Task goal> Down to the last line, the material below should be reproduced exactly.

┌──

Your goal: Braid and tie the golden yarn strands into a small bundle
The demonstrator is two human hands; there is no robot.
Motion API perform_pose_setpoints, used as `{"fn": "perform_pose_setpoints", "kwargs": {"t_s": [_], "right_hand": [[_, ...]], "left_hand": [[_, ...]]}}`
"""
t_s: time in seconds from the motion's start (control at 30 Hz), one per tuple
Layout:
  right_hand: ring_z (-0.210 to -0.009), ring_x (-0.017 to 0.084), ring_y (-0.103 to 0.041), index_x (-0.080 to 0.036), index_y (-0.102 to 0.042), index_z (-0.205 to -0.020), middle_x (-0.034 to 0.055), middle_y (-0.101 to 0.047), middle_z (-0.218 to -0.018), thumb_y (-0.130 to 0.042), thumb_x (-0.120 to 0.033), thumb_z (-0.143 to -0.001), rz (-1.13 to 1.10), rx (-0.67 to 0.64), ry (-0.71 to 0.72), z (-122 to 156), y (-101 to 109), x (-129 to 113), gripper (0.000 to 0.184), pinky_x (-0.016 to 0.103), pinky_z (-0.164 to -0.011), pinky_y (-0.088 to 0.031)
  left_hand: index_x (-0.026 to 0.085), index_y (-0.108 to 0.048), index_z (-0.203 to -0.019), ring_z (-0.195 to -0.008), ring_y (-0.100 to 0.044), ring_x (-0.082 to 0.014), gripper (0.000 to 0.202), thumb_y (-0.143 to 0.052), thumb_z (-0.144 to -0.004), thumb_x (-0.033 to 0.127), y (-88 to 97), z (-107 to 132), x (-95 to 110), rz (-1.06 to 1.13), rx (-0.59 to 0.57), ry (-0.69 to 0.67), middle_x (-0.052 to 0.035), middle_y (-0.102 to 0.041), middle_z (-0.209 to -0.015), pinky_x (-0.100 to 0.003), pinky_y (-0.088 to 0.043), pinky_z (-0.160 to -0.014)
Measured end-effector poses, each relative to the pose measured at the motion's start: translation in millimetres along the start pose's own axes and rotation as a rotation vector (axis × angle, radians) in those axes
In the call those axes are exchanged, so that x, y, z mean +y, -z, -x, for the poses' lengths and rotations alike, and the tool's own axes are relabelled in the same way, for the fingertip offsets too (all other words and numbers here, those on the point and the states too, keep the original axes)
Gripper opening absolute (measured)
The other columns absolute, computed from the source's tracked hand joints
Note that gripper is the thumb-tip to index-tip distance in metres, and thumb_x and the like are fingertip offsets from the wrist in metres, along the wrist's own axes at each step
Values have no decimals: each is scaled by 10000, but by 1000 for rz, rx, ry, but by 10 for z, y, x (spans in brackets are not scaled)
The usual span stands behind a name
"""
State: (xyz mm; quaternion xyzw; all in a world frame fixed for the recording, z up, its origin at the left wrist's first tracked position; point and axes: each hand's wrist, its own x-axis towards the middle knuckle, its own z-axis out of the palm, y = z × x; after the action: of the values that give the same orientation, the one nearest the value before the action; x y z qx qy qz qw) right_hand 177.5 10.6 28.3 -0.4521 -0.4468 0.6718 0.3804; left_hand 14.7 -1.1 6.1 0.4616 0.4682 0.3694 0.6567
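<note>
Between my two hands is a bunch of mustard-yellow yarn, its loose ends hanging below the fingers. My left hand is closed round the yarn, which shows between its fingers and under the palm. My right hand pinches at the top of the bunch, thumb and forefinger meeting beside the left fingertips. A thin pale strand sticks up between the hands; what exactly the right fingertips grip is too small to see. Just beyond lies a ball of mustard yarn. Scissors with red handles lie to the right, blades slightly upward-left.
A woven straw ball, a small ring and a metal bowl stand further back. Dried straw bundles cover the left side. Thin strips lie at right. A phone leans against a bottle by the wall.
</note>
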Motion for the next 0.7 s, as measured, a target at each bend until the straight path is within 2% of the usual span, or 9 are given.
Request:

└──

Response to this exercise>
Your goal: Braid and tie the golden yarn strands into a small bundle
The demonstrator is two human hands; there is no robot.
Motion API perform_pose_setpoints, used as `{"fn": "perform_pose_setpoints", "kwargs": {"t_s": [_], "right_hand": [[_, ...]], "left_hand": [[_, ...]]}}`
"""
t_s: time in seconds from the motion's start (control at 30 Hz), one per tuple
Layout:
  right_hand: ring_z (-0.210 to -0.009), ring_x (-0.017 to 0.084), ring_y (-0.103 to 0.041), index_x (-0.080 to 0.036), index_y (-0.102 to 0.042), index_z (-0.205 to -0.020), middle_x (-0.034 to 0.055), middle_y (-0.101 to 0.047), middle_z (-0.218 to -0.018), thumb_y (-0.130 to 0.042), thumb_x (-0.120 to 0.033), thumb_z (-0.143 to -0.001), rz (-1.13 to 1.10), rx (-0.67 to 0.64), ry (-0.71 to 0.72), z (-122 to 156), y (-101 to 109), x (-129 to 113), gripper (0.000 to 0.184), pinky_x (-0.016 to 0.103), pinky_z (-0.164 to -0.011), pinky_y (-0.088 to 0.031)
  left_hand: index_x (-0.026 to 0.085), index_y (-0.108 to 0.048), index_z (-0.203 to -0.019), ring_z (-0.195 to -0.008), ring_y (-0.100 to 0.044), ring_x (-0.082 to 0.014), gripper (0.000 to 0.202), thumb_y (-0.143 to 0.052), thumb_z (-0.144 to -0.004), thumb_x (-0.033 to 0.127), y (-88 to 97), z (-107 to 132), x (-95 to 110), rz (-1.06 to 1.13), rx (-0.59 to 0.57), ry (-0.69 to 0.67), middle_x (-0.052 to 0.035), middle_y (-0.102 to 0.041), middle_z (-0.209 to -0.015), pinky_x (-0.100 to 0.003), pinky_y (-0.088 to 0.043), pinky_z (-0.160 to -0.014)
Measured end-effector poses, each relative to the pose measured at the motion's start: translation in millimetres along the start pose's own axes and rotation as a rotation vector (axis × angle, radians) in those axes
In the call those axes are exchanged, so that x, y, z mean +y, -z, -x, for the poses' lengths and rotations alike, and the tool's own axes are relabelled in the same way, for the fingertip offsets too (all other words and numbers here, those on the point and the states too, keep the original axes)
Gripper opening absolute (measured)
The other columns absolute, computed from the source's tracked hand joints
Note that gripper is the thumb-tip to index-tip distance in metres, and thumb_x and the like are fingertip offsets from the wrist in metres, along the wrist's own axes at each step
Values have no decimals: each is scaled by 10000, but by 1000 for rz, rx, ry, but by 10 for z, y, x (spans in brackets are not scaled)
The usual span stands behind a name
"""
State: (xyz mm; quaternion xyzw; all in a world frame fixed for the recording, z up, its origin at the left wrist's first tracked position; point and axes: each hand's wrist, its own x-axis towards the middle knuckle, its own z-axis out of the palm, y = z × x; after the action: of the values that give the same orientation, the one nearest the value before the action; x y z qx qy qz qw) right_hand 177.5 10.6 28.3 -0.4521 -0.4468 0.6718 0.3804; left_hand 14.7 -1.1 6.1 0.4616 0.4682 0.3694 0.6567
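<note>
Between my two hands is a bunch of mustard-yellow yarn, its loose ends hanging below the fingers. My left hand is closed round the yarn, which shows between its fingers and under the palm. My right hand pinches at the top of the bunch, thumb and forefinger meeting beside the left fingertips. A thin pale strand sticks up between the hands; what exactly the right fingertips grip is too small to see. Just beyond lies a ball of mustard yarn. Scissors with red handles lie to the right, blades slightly upward-left.
A woven straw ball, a small ring and a metal bowl stand further back. Dried straw bundles cover the left side. Thin strips lie at right. A phone leans against a bottle by the wall.
</note>
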Motion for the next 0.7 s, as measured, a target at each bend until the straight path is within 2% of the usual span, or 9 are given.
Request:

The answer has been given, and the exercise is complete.